SE123169C1 - - Google Patents

Description

Inventor: F.

Priority requested froin on February 1, 1944 (Switzerland).

The invention relates to a device with electron tubes for ultra-short electromagnetic oscillations, which has at least one cathode, a positive anode consisting of segments and a magnetic field opposite it, an anode segment of adjacent anode segments lying between each other, at least approximately constant distance Iran the anode is arranged eli atininstone Over its major part of the electrons not the geno input, with large surfaces provided lead electrode, which at least has cathode potential, the electrons flowing in paths between this lead electrode and the anode, each with respect to the cathode roraxeln.

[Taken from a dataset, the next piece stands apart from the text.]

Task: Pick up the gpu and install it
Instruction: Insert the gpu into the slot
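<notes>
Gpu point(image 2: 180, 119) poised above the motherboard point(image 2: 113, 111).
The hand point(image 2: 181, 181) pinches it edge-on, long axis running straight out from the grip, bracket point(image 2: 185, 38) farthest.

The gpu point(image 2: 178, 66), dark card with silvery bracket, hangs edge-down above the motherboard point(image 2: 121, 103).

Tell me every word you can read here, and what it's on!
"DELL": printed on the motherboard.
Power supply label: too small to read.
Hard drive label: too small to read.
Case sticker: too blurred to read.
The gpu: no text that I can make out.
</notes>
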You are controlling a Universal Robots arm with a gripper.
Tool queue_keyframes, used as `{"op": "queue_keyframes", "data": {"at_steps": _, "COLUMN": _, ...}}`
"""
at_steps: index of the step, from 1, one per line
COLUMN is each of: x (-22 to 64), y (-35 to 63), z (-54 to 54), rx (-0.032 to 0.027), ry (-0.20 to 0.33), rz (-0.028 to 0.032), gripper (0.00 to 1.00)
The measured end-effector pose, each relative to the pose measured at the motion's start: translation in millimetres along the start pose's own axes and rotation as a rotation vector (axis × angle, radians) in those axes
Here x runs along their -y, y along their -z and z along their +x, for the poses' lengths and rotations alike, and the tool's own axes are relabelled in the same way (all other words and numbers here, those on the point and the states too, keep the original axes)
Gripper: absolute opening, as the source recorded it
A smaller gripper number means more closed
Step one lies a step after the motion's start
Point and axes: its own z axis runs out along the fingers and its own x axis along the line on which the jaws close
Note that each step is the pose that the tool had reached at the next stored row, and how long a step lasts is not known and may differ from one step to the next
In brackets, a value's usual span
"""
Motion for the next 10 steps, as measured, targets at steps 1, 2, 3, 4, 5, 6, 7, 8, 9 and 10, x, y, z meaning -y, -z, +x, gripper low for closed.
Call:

In the field of the ultra-short electric waves, there are essentially three fundamentally different types of tubes known to each other, namely the brake field tube, the magnetron tube and the klystron tube. With regard to its actuated tube, the pet in the device according to the invention can be compared with mating tubes with density-modulated electron beam but even more with the magnetron tube. Compared to these, however, it shows very pronounced and essential differences and therefore forms a principled escape rudder type for the ultra-short-range area.

The actuation of the electron tube consists in the fact that the electrons emitted by the cathode enter a space delimited by the auxiliary electrode and the anode, in which they are subjected to the influence of the alternating field between the anode segments, by the Indian anode and the cathode resp. the lead electrode in front of the applied magnetic field. Under the influence of these, the electrons move in paths between the anode and the lead electrode. Through the gear fold on the anode segments, a velocity modulation is induced when the electrons present in motion are transformed, which in the further course of the latter is transformed into a density modulation. The electron clumps in turn act on the anode segments and create on them through influence charges, whereby the high-frequency loops are amplified. the floret can also be used in receiver couplings for evaporation and amplification of electrical oscillations.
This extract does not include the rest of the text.